Required work
For the data that follows, report how many lines include the string "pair", and write the number alone.

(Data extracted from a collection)
——————————
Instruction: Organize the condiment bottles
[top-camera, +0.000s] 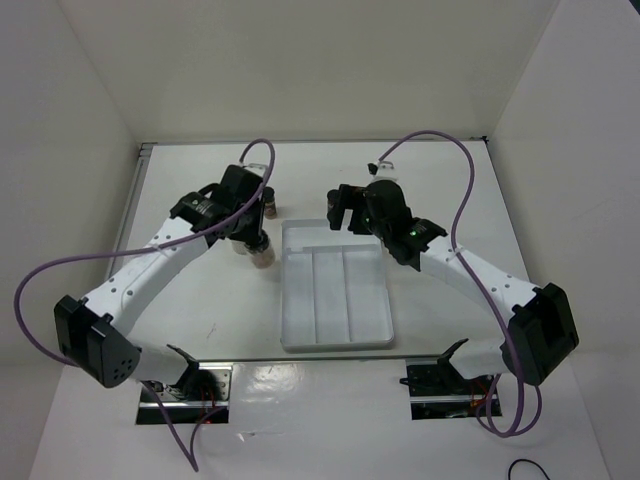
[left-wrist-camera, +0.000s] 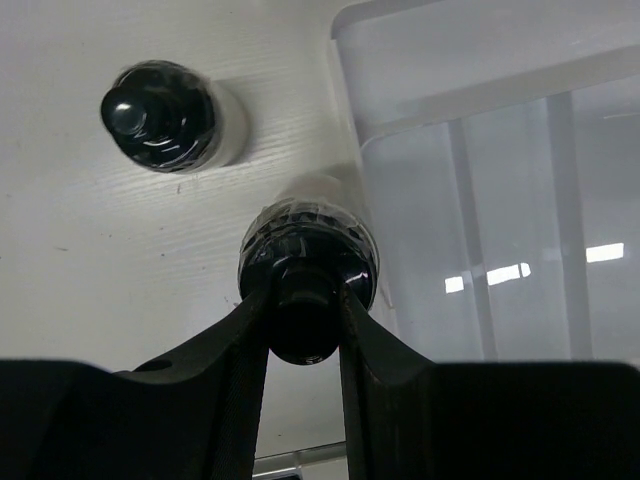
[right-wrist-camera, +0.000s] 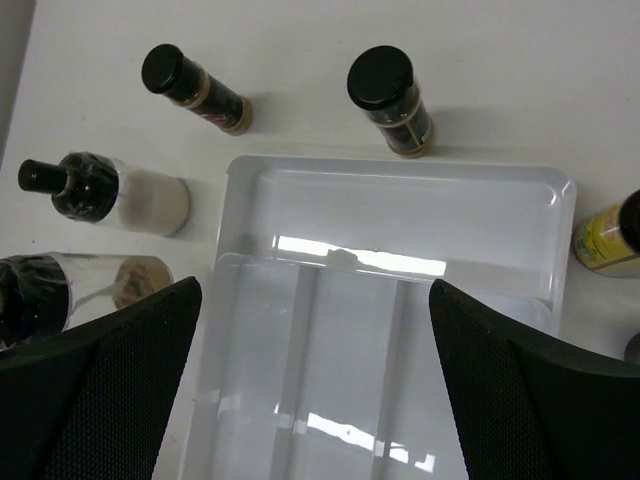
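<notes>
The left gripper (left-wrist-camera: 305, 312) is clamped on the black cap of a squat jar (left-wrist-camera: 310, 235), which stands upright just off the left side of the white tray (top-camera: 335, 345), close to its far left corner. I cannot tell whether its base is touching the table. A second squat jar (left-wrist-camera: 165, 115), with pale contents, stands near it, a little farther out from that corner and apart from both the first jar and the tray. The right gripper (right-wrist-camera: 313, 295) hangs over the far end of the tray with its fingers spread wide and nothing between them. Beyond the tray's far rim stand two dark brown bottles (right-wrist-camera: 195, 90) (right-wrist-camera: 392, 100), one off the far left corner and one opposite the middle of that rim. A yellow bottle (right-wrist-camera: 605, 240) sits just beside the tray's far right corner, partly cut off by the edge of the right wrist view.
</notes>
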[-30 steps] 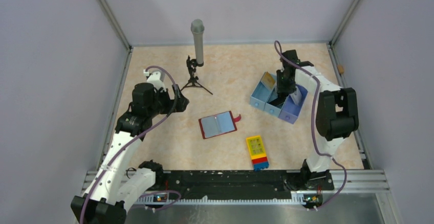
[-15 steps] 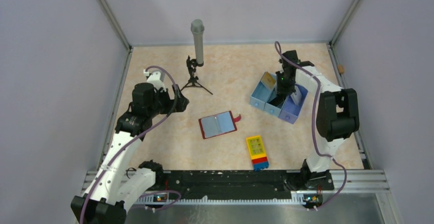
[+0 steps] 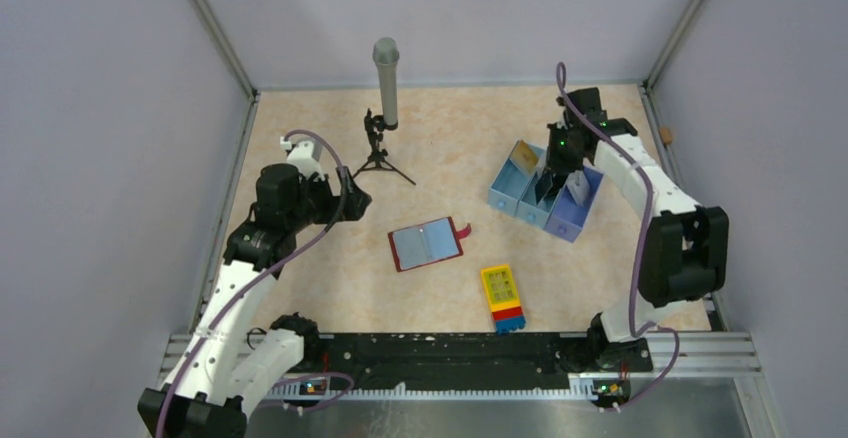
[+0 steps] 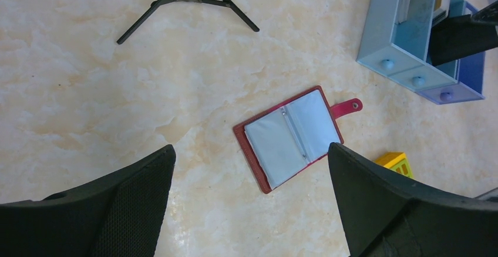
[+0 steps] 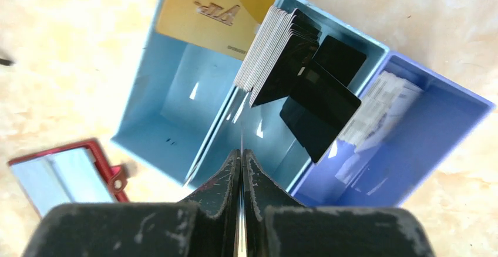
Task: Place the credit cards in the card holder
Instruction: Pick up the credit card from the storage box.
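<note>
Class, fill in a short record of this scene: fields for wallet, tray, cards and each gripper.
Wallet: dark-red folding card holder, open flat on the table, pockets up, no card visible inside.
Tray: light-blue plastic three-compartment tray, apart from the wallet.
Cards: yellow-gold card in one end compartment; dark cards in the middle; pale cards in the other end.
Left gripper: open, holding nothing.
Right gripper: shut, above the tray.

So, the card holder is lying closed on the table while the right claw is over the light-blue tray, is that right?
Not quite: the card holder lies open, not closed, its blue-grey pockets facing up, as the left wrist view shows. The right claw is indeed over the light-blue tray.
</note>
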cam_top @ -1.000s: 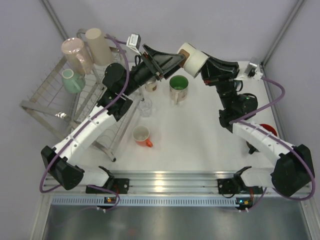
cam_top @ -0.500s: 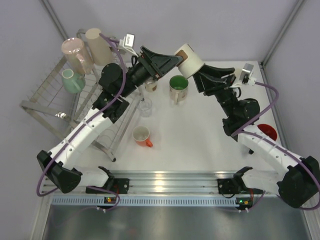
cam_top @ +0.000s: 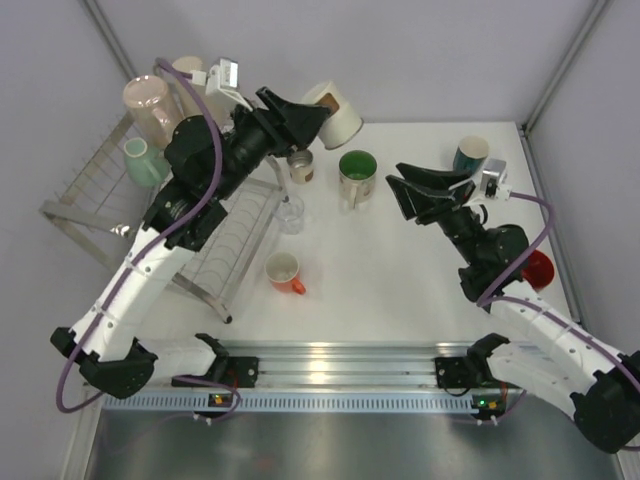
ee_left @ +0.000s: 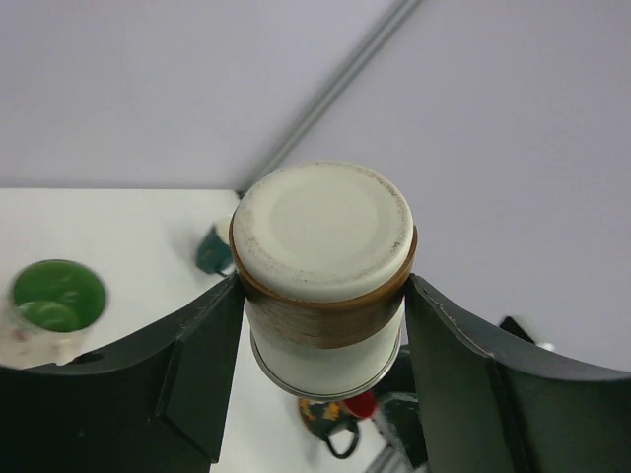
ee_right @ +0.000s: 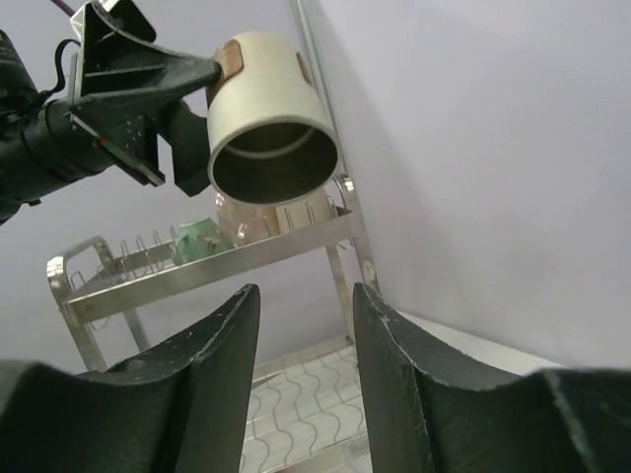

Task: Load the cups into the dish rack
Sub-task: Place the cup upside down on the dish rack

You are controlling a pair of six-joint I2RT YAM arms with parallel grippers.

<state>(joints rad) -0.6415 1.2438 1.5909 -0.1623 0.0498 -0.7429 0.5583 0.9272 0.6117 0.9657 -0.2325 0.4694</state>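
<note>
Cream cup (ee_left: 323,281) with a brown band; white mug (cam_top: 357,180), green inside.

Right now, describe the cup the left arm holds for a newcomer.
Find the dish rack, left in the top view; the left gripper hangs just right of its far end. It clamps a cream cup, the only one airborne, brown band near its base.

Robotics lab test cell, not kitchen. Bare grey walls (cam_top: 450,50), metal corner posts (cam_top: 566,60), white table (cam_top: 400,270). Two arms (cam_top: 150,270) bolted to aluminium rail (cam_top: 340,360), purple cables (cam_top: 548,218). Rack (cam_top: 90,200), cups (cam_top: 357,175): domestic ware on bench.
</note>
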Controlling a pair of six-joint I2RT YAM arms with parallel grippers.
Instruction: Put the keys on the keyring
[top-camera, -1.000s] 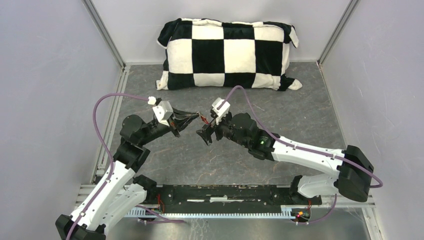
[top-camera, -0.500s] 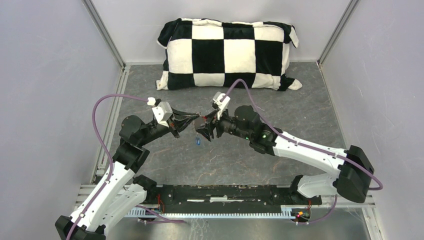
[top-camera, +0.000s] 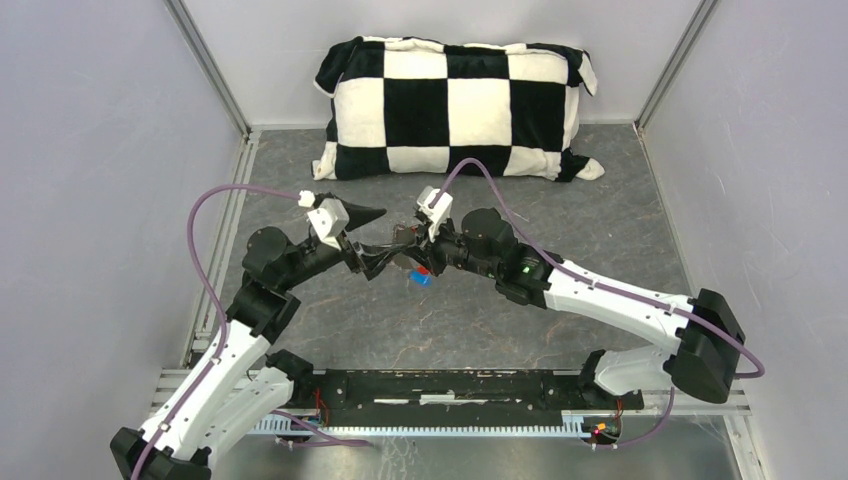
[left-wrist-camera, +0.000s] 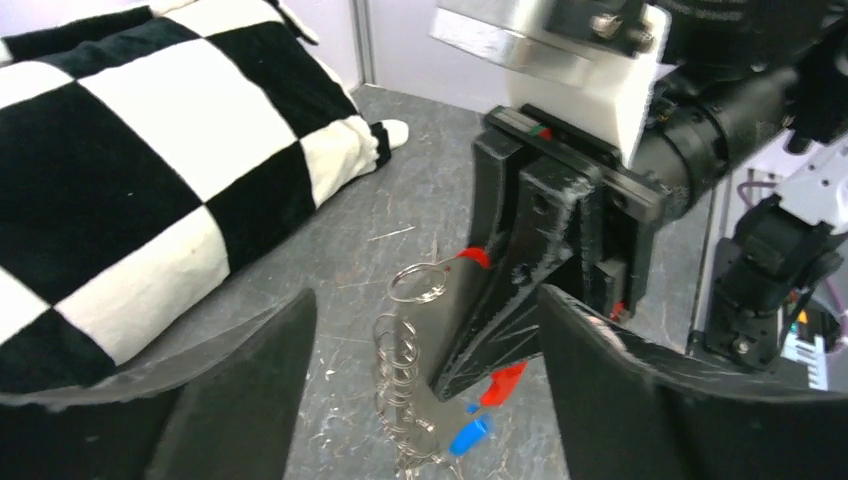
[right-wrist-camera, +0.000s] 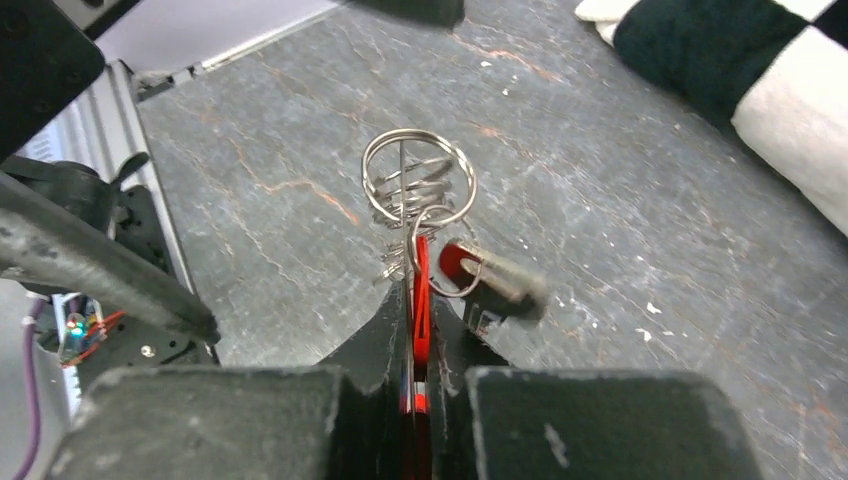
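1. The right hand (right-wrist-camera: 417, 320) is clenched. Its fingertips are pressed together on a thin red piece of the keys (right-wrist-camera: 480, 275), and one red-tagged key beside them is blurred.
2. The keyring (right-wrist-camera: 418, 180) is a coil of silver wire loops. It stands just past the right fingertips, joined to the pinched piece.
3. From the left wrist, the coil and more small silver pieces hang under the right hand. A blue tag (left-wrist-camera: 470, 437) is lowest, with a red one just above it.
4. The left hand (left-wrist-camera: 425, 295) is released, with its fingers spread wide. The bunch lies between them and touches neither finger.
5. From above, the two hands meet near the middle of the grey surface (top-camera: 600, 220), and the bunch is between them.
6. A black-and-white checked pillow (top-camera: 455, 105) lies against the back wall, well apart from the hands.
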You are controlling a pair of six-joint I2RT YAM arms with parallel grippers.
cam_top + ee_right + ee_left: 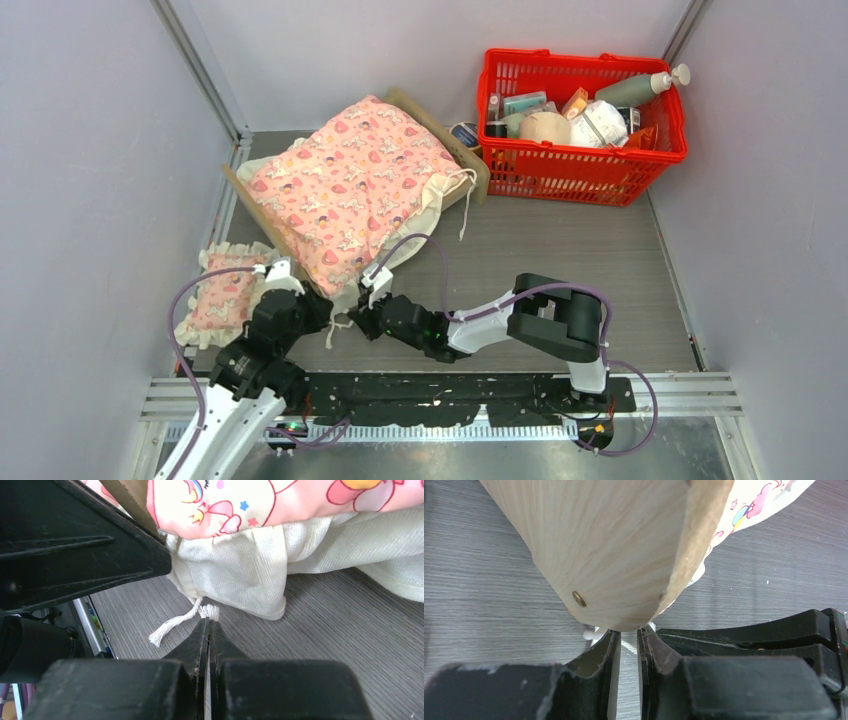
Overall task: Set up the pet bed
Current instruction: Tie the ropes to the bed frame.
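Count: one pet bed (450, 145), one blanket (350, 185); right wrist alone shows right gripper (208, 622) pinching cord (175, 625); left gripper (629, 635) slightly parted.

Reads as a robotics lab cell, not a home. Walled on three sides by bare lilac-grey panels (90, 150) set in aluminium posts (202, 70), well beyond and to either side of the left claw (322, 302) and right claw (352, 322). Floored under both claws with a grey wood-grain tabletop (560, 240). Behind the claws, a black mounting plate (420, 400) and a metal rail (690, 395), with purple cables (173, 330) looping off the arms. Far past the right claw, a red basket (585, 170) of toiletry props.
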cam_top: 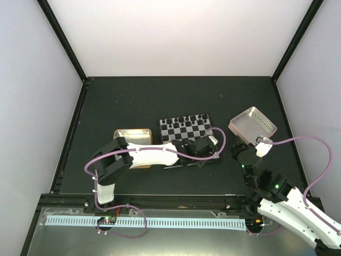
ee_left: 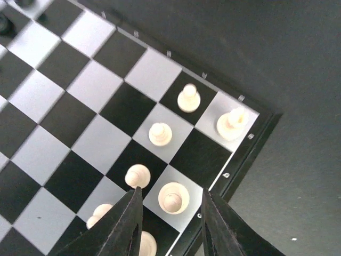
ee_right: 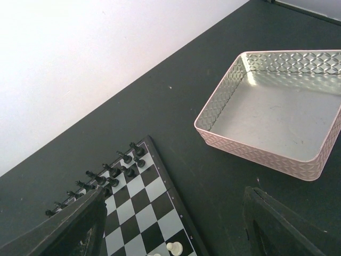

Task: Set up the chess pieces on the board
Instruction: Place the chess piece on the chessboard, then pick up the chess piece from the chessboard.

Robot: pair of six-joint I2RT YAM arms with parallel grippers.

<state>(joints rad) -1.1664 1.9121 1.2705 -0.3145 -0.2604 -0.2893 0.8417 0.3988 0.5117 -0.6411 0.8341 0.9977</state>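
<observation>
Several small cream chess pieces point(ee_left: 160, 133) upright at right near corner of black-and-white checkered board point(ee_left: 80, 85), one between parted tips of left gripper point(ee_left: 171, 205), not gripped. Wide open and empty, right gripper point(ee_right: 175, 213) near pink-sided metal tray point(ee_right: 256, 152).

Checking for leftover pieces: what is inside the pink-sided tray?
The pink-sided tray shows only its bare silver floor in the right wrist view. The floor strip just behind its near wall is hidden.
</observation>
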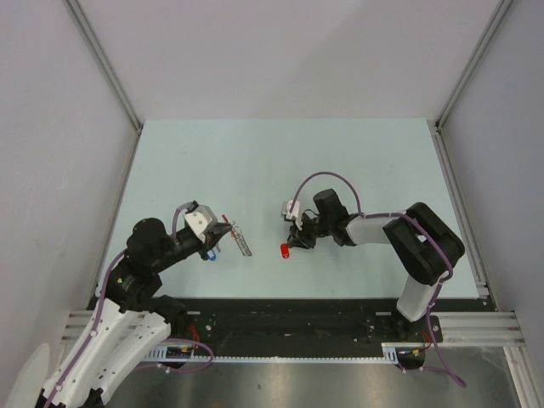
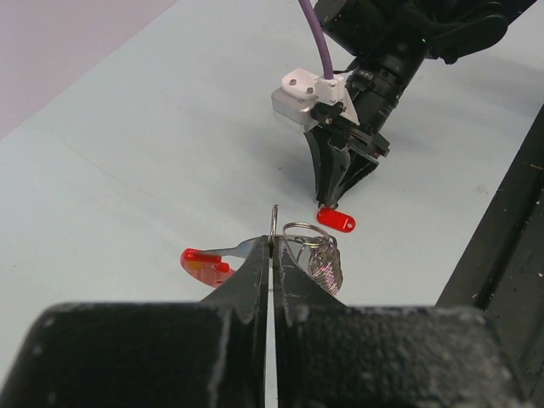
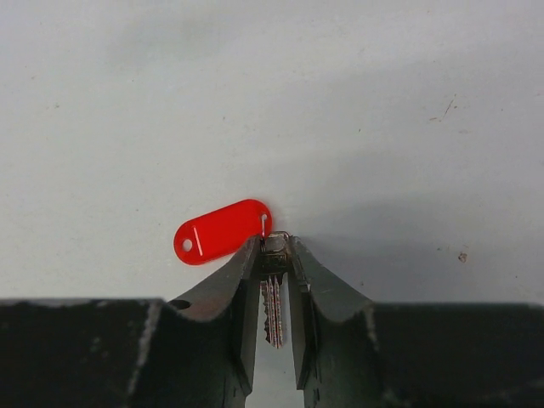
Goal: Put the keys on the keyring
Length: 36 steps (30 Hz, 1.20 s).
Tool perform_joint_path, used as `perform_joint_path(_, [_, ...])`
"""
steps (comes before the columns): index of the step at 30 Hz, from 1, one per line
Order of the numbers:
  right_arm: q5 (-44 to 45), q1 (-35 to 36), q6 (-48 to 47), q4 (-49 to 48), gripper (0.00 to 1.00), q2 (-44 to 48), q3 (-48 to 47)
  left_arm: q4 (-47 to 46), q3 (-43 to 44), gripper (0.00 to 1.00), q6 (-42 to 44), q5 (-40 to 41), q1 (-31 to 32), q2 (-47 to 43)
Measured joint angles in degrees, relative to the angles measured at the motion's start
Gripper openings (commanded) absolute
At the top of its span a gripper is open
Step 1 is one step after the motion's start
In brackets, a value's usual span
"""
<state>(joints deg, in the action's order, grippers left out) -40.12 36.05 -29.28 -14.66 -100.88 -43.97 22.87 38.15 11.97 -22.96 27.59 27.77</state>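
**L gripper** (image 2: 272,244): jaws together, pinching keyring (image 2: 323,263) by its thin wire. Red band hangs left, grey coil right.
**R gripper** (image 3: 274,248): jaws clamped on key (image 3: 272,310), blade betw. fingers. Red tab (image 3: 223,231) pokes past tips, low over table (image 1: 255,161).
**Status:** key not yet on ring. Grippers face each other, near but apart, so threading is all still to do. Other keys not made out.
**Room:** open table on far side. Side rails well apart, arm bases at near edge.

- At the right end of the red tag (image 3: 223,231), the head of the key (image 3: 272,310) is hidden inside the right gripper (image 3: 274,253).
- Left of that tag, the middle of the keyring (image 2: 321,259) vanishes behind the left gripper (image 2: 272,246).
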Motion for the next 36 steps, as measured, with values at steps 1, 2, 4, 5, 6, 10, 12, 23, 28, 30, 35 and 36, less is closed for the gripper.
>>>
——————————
Task result
4